PALERMO. È chiara, precisa, netta. La faccia da bambina dimostra meno dei vent'anni che ha, ma quel che dice la fa sembrare un'adulta. Aveva appena compiuto diciotto anni, ma l'età più bella le è stata rubata a colpi di coltello, quel 19 ottobre del 2012. E il nome di Samuele Caruso, il giovane assassino che si è portato via sua sorella Carmela e ha ferito gravemente lei, Lucia Petrucci non lo fa mai. Caruso è solo un pronome, per la giovane miracolosamente sopravvissuta all'agguato che l'ex cosiddetto fidanzatino tese a lei e a Carmela, nell'androne del palazzo in cui abitavano con la famiglia, in via Uditore: «Finché avrò vita io - dice Lucia - lotterò perché rimanga lì dov'è, in carcere. Non voglio chiedergli nulla, non mi interessa. Cosa vorrei dirgli? ”Soffri quanto ho sofferto io, anzi il triplo e non sarà mai abbastanza, dato che mia sorella non torna”. Io non chiedo pietà né commiserazione. Ma non voglio che ci sia pietà per lui».

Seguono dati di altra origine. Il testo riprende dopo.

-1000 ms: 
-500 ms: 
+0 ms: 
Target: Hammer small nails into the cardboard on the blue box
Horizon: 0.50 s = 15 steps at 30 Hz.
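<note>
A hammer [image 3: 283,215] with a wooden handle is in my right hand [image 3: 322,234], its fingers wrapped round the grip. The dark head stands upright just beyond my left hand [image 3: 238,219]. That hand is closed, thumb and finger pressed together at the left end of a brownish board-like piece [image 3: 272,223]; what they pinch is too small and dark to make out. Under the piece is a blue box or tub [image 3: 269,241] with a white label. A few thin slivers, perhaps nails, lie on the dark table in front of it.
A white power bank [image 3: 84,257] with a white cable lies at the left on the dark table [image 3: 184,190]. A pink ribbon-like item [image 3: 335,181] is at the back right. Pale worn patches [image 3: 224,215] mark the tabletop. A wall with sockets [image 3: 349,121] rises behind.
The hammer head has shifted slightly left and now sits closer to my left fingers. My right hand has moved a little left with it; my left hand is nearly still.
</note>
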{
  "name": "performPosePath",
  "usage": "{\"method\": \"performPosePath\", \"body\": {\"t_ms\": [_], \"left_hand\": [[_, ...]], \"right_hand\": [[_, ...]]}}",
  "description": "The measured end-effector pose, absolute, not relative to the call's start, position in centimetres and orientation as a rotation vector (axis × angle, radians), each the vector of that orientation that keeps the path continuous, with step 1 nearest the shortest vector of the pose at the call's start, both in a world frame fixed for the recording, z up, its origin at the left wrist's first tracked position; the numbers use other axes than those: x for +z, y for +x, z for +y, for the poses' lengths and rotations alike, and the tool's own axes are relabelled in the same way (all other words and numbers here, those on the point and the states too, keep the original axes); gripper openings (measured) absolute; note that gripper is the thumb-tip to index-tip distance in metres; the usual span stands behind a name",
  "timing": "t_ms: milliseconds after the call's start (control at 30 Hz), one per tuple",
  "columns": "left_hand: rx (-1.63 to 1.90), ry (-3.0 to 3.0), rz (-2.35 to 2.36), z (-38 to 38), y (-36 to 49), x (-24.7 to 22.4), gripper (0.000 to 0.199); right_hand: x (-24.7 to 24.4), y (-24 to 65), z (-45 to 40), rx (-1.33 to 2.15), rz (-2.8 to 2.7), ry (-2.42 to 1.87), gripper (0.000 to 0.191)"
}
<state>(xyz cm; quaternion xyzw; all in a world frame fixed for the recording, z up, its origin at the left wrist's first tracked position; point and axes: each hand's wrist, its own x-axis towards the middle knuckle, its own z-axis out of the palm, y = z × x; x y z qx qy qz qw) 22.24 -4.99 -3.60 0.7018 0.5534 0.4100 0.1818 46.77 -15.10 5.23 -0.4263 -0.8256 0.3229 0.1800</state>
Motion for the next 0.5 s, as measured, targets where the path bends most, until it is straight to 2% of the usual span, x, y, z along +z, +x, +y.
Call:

Ti guarda dritto negli occhi mentre parla, Lucia. Accanto a lei il padre, Serafino Petrucci, la mamma, Giusy Mercurio, dipendenti regionali, il fratello Antonino, studente di Giurisprudenza. Il processo di appello comincerà dopodomani: l'imputato, che ha 25 anni, in primo grado fu condannato all'ergastolo per l'omicidio di Carmela e il ferimento di Lucia, che si salvò miracolosamente grazie a una vicina. Il giudizio abbreviato si terrà davanti alla corte d'assise d'appello, composta anche dai giudici popolari: «È un pensiero comune - spiega con freddezza solo apparente Lucia - che possa essergli ridotta la pena e che possa uscire dal carcere, un giorno. Sarebbe una giustificazione della barbarie».
I Petrucci sono patrocinati come parte civile dall'avvocato Marina Cassarà.
Lucia tiene a dire alcune cose. Le dice, ma le scrive pure, con la sua grafia di studentessa appena entrata al secondo anno di Lettere, cinque esami su sei sostenuti, il sogno di diventare insegnante di italiano, ma all'estero. «La mia giornata inizia quando ho ancora gli occhi chiusi. La prima sensazione che ho è di trovarmi nel letto dell'ospedale, con i muscoli irrigiditi e la testa confusa. Poi apro gli occhi e capisco di essere nel mio letto, nella mia stanza. Dove tutto è rimasto uguale da due anni». Spiega a voce che quella stanza è stata lasciata intatta, come se Carmela dovesse tornare, «ma non torna, non torna più». Papà Serafino, che non sopportava gli animali, le ha regalato una cagnolina: «E i vestiti, le scarpe, la chitarra di Carmela sono rimasti sempre qui, dove li ha lasciati lei».
Dice Lucia che gli altri, gli amici, i conoscenti, gli estranei, sono molto discreti con lei: «Ma io non ho bisogno di persone che mi vengano a confortare - spiega indurendo quel visetto da bambolina -. Devo fare fisioterapia ogni giorno, per cercare di recuperare un po' dalle conseguenze delle ferite. Non posso più correre. Avevamo aspettato che aprissero questo benedetto Parco Uditore, vicino casa, per andarci a fare jogging. Ma non ci siamo mai entrati». Dal 25 ottobre 2012, da quando in ospedale le dissero che la sorella era morta, ha rimosso tutto: «Non ricordo più nulla nemmeno del viaggio che feci con Carmela a Brighton e dal quale eravamo appena tornate. Prendo una pillola per la tachicardia, ogni giorno, da quando mi dissero che non avrei più riabbracciato mia sorella. I battiti mi arrivano a 180 al minuto». Di nuovo la lettera: «Con la sua assenza devo combattere ogni giorno per non crollare, per essere forte, per la mia famiglia e per Carmela, che spesso mi chiedeva di essere forte per lei, che è sempre stata più fragile. Ma io non sono forte. Io cerco solo di non crollare davanti alle persone che so che crollerebbero assieme a me. Molti mi chiedono dove trovo la forza. Rispondo che non ho alternative: se mi fermo sono morta anche io. E lei non l'avrebbe mai voluto».